ASSIGNMENT. The answer must consist of every line below containing "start".

BEGIN

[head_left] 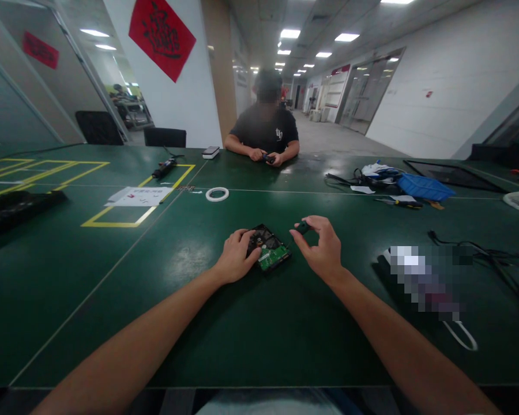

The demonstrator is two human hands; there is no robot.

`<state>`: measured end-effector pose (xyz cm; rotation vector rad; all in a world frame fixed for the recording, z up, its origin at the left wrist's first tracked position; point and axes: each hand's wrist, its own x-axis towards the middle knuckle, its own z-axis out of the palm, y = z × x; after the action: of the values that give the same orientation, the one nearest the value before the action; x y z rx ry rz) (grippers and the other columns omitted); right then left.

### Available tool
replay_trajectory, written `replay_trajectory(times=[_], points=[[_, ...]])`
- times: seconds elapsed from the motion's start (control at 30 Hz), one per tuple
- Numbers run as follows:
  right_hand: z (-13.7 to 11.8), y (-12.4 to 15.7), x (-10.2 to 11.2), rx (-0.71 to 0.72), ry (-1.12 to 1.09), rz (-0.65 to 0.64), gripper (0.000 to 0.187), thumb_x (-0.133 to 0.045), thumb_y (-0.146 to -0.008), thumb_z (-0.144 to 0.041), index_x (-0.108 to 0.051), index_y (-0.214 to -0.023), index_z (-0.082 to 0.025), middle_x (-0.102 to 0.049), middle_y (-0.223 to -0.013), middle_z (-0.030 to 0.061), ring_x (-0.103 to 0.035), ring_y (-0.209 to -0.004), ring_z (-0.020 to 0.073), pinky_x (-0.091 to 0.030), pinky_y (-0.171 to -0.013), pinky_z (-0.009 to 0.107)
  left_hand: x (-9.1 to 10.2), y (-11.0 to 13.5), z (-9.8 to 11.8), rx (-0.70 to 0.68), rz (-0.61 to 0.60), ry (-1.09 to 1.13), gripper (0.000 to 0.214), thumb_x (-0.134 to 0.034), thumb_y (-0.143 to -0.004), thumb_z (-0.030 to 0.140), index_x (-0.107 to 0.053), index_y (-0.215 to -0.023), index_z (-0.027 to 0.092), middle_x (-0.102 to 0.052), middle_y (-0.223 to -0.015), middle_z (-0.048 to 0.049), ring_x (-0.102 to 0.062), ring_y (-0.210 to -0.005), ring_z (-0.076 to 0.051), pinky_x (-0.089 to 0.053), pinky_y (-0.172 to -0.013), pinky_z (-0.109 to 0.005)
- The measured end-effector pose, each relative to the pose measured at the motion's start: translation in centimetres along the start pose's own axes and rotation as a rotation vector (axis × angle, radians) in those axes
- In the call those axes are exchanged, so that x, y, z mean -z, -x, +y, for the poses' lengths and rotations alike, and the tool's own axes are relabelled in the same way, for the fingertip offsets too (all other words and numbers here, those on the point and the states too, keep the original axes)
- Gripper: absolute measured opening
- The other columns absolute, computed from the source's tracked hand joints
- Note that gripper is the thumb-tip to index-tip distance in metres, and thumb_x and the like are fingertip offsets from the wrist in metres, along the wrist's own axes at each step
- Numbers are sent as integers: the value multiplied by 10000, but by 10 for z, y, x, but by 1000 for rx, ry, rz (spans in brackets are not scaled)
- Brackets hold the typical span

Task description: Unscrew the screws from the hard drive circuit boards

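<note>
A hard drive [275,253] with a green circuit board facing up lies on the green table in front of me. My left hand [236,258] grips its left side, thumb near the board and fingers over the far edge. To the right of the drive, my right hand [322,246] is raised a little, apart from it. Between its thumb and fingertips it pinches a small dark piece [303,227], whose kind I cannot make out.
A white tape roll [217,194] and a paper sheet [140,196] lie ahead to the left. At right are a pixelated item, black cables [480,253], a screwdriver [400,202] and a blue bag [426,187]. Across the table sits a person [266,127] holding a dark object.
</note>
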<state>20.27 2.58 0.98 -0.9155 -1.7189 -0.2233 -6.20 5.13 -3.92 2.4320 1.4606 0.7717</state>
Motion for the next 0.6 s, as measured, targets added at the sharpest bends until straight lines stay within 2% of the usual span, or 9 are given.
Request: replay_trajectory(times=[0.13,0.2,0.33,0.47,0.6], points=[[1,3,-2,-12,-126,-70,494,-680,-921,-215,-446,-1353,-269,-584,-1405,130,-683,-1180,258,-621,-940,464,1,0,1,5,6,10,564,-510,-982,471,-446,-1470,197,-491,-1416,-160,-475,-1306,-338,-388,-1106,-531],[1,4,-4,-18,-147,-53,496,-657,-933,-198,-419,-1363,-264,-557,-1444,137,-669,-1212,257,-618,-949,467,1,0,1,10,10,24,582,-514,-980,475,-427,-1479,190,-488,-1428,-160,-471,-1316,-334,-383,-1115,-523],[0,4,-3,-17,-100,-7,476,-706,-908,-226,-461,-1313,-275,-636,-1296,100,-712,-1090,234,-646,-863,423,-2,0,-2,39,13,44,668,-497,-986,487,-310,-1545,172,-454,-1475,-176,-428,-1375,-341,-354,-1146,-530],[-3,3,0,11,-7,-45,459,-691,-908,-226,-509,-1325,-283,-631,-1192,92,-711,-891,203,-648,-803,422,-4,0,-4,36,14,63,649,-456,-1010,452,-264,-1563,171,-431,-1502,-178,-404,-1405,-337,-333,-1165,-537],[-3,4,-3,-17,-95,-15,453,-641,-928,-198,-454,-1336,-263,-591,-1286,126,-711,-1027,230,-654,-803,415,-4,0,-4,28,36,77,596,-462,-1010,414,-316,-1537,176,-443,-1477,-172,-415,-1393,-329,-351,-1156,-538]])
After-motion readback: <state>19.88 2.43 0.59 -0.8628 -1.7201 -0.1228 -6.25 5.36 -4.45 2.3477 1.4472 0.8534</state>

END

RESULT BELOW.
- times: seconds elapsed from the motion's start (control at 30 Hz), one per tuple
- The measured end-effector pose, each relative to the pose measured at the motion's start: translation in centimetres along the start pose's own axes and rotation as a rotation vector (axis × angle, radians) in those axes

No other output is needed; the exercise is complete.